I think the dirty man whistle although I have never heard it referred to as that and the wolf whistle are the same thing  when you say dirty man whistle is that the one where a guy whistles at a woman? if it is then thats the wolf whistle, here is a clip of a cockatiel doing the wolf whistle.
http://video.aol.com/video-detail/my-cockatiel-doing-wolf-whistle/236075936


----------



## nic bike (Oct 21, 2007)

I've herd people use the term and its just a "twit twoo" noise that is easy for birds to learn!


----------



## Cannuck2007 (Feb 29, 2008)

That's exactly what it is guys! Thanks, I knew it was one of those "Blonde" moment questions.
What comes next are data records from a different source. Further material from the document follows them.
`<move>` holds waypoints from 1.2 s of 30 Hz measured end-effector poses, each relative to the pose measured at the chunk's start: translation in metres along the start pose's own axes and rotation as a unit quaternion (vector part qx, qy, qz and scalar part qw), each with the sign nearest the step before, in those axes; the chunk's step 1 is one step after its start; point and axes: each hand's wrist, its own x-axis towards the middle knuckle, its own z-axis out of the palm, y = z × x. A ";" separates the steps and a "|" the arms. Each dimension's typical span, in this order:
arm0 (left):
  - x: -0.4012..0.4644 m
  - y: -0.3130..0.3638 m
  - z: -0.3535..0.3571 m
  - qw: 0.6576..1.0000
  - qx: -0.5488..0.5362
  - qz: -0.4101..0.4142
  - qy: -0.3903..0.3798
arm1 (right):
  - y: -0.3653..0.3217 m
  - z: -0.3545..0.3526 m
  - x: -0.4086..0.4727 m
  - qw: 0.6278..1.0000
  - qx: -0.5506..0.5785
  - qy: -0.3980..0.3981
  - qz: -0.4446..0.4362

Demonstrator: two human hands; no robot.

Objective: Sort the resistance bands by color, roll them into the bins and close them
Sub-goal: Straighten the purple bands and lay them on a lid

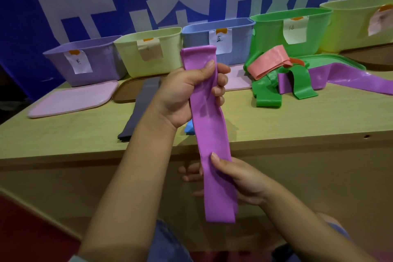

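A folded purple band (209,134) hangs upright in front of the table edge. My left hand (187,91) grips its upper part, and my right hand (234,178) pinches its lower part with the thumb on the front. A row of open bins lines the back: purple bin (85,70), pale yellow-green bin (153,64), blue bin (200,38), green bin (272,32), another pale yellow bin (350,27). At the right lies a pile with a pink band (268,61), green bands (268,95) and a second purple band (350,78).
A dark grey band (138,108) lies flat on the wooden table (297,125), and a blue band (189,128) peeks out behind the held one. Lids lie in front of the bins: pink lid (70,102), brown lid (125,93), another pink lid (238,78), green lid (336,61).
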 end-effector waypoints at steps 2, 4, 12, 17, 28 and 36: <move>0.000 0.001 -0.003 1.000 -0.005 0.003 0.004 | 0.000 -0.005 -0.002 0.998 -0.050 0.021 -0.013; 0.001 0.003 -0.007 1.000 -0.011 0.006 0.010 | 0.001 -0.008 -0.005 0.997 -0.069 0.026 -0.013; 0.006 0.005 -0.018 0.999 -0.017 0.015 0.046 | 0.013 -0.007 -0.009 0.969 -0.227 0.099 -0.019; 0.009 0.009 -0.031 0.998 -0.014 0.030 0.061 | 0.011 -0.004 -0.013 0.982 -0.165 0.086 -0.031; 0.007 0.016 -0.042 0.995 0.005 0.047 0.088 | 0.033 -0.012 0.000 0.967 -0.195 0.163 -0.021; 0.001 0.016 -0.039 0.995 0.015 0.057 0.085 | 0.040 -0.015 0.004 0.938 -0.280 0.198 -0.055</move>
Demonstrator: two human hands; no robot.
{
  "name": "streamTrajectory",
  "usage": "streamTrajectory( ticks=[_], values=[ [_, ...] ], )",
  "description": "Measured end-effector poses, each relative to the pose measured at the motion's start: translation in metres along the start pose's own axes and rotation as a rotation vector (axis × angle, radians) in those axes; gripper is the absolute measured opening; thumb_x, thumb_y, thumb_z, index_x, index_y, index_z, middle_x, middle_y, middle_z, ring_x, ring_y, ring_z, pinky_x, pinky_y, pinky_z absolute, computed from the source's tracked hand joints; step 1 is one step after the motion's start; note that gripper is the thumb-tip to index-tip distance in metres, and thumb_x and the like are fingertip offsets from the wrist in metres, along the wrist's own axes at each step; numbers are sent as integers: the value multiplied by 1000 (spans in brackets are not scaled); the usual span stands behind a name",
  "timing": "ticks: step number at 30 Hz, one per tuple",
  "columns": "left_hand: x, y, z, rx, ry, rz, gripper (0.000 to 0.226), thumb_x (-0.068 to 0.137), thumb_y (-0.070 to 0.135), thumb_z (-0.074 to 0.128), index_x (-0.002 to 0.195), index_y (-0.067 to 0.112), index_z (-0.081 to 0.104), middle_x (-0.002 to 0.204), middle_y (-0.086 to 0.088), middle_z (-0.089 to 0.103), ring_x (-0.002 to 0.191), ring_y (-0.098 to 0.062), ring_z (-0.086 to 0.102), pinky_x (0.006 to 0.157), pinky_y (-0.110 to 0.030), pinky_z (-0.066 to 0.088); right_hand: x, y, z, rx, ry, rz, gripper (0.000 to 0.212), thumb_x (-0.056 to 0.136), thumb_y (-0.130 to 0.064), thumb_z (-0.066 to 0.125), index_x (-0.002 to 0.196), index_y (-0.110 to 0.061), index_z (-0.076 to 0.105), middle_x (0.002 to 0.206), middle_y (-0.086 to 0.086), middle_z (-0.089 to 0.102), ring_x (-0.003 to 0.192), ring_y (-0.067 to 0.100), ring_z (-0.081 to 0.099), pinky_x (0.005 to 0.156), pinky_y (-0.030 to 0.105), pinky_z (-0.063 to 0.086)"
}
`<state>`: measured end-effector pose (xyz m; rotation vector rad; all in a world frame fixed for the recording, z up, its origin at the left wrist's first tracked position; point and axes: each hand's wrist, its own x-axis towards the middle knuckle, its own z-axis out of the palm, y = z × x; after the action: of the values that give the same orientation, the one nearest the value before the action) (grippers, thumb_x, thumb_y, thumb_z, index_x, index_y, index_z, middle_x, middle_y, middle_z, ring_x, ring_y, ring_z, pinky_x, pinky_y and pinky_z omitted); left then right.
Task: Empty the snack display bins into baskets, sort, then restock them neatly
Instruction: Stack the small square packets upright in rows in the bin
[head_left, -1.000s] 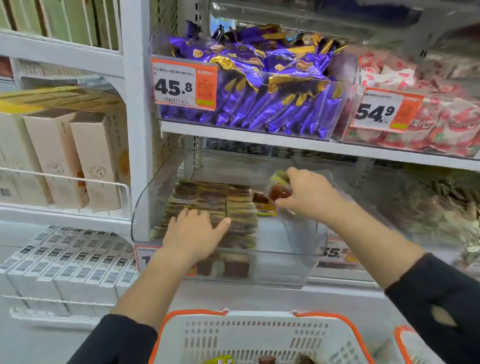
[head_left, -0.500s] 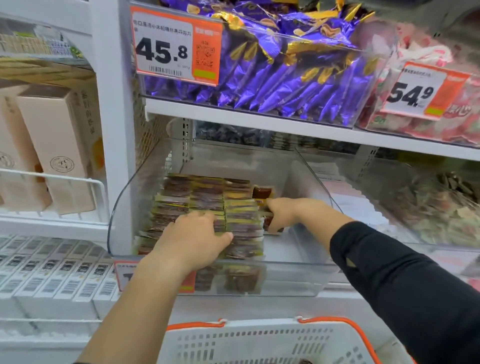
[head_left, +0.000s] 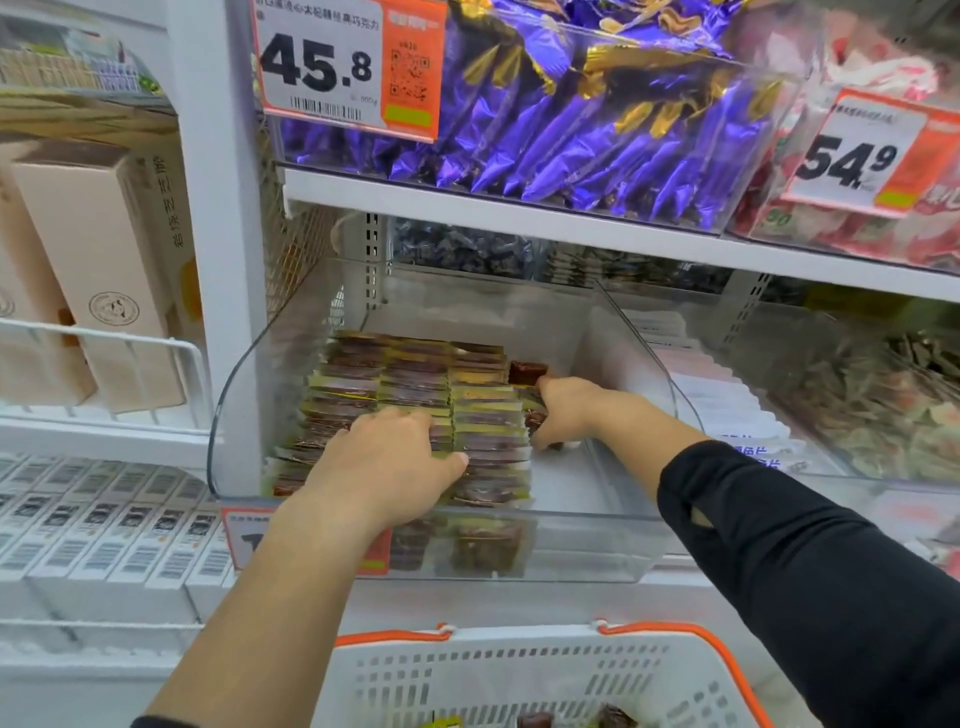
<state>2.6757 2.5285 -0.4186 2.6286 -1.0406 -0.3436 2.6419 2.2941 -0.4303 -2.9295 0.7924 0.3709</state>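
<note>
A clear plastic bin (head_left: 613, 540) on the middle shelf holds neat rows of flat green-and-brown snack packets (head_left: 415, 384) in its left half. My left hand (head_left: 384, 467) lies flat on the front of those rows, fingers spread. My right hand (head_left: 563, 410) is inside the bin at the right edge of the rows, fingers curled on a few packets there. One brown packet (head_left: 527, 373) stands just behind it. A white basket with an orange rim (head_left: 519, 680) sits below, with a few packets in it.
Above hang a bin of purple-and-gold packets (head_left: 571, 130) and a bin of pink packets (head_left: 883, 104) with price tags 45.8 and 54.9. A bin of mixed snacks (head_left: 857, 415) sits to the right. Beige boxes (head_left: 93, 270) and white boxes (head_left: 104, 540) fill the left shelves.
My right hand has come down from above the bin with a packet and now sits low at the right edge of the rows. The camera has moved closer. My left hand stays put.
</note>
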Motion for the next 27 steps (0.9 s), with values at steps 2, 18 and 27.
streamTrajectory(
  ticks=[2, 18, 27],
  values=[
    [0, 0, 0, 1, -4, -1, 63, 93, 61, 42, 143, 22, 39, 147, -4, 40, 132, -27, 39, 105, -41, 38, 0, 2, 1, 30, -1, -4, 46, 80, -29, 72, 112, -14, 41, 107, 8, 55, 96, 26, 56, 82, 37, 52],
    [1, 0, 1, 0, 7, 4, 63, 93, 61, 42, 144, 24, 37, 149, -4, 37, 134, -27, 37, 108, -42, 36, 30, 1, 2, 142, 395, 145, 62, 90, -7, 56, 145, -5, 28, 139, 23, 37, 123, 39, 46, 100, 39, 42],
    [-1, 1, 1, 11, 12, 5, 63, 94, 61, 41, 145, 25, 36, 150, -3, 37, 135, -26, 37, 107, -41, 37, 37, -3, 11, 164, 277, 138, 79, 95, 0, 45, 154, -33, 4, 159, 23, -3, 142, 42, 22, 107, 40, 39]
  ],
)
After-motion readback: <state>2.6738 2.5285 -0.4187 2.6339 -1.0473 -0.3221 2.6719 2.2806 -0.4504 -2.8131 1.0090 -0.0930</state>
Lol!:blush:


----------



## atvchick95 (Sep 17, 2007)

lol thats what Bart and Hop A Long and Sun Dance all do but I gotta say bart's is the best out of my 3 who do it) he does it Loud and Long LOL and there's been times I thought a Real Human Man was doing it LOL


----------



## Tiki (Dec 26, 2007)

Wolf whistle, dirty man whistle, cat call, fox whistle...those are all the same two notes that a man does at an attractive woman. All my birds can do the whistle.


----------



## Cannuck2007 (Feb 29, 2008)

Right now only Rocky, Butterball, Mr. Maggie and Big Maggie wolf whistle, They are now doing the you hoo whistle at each other from their rooms, it is funny and deafening at the same time, especially when Big maggie joins in! Lol!


----------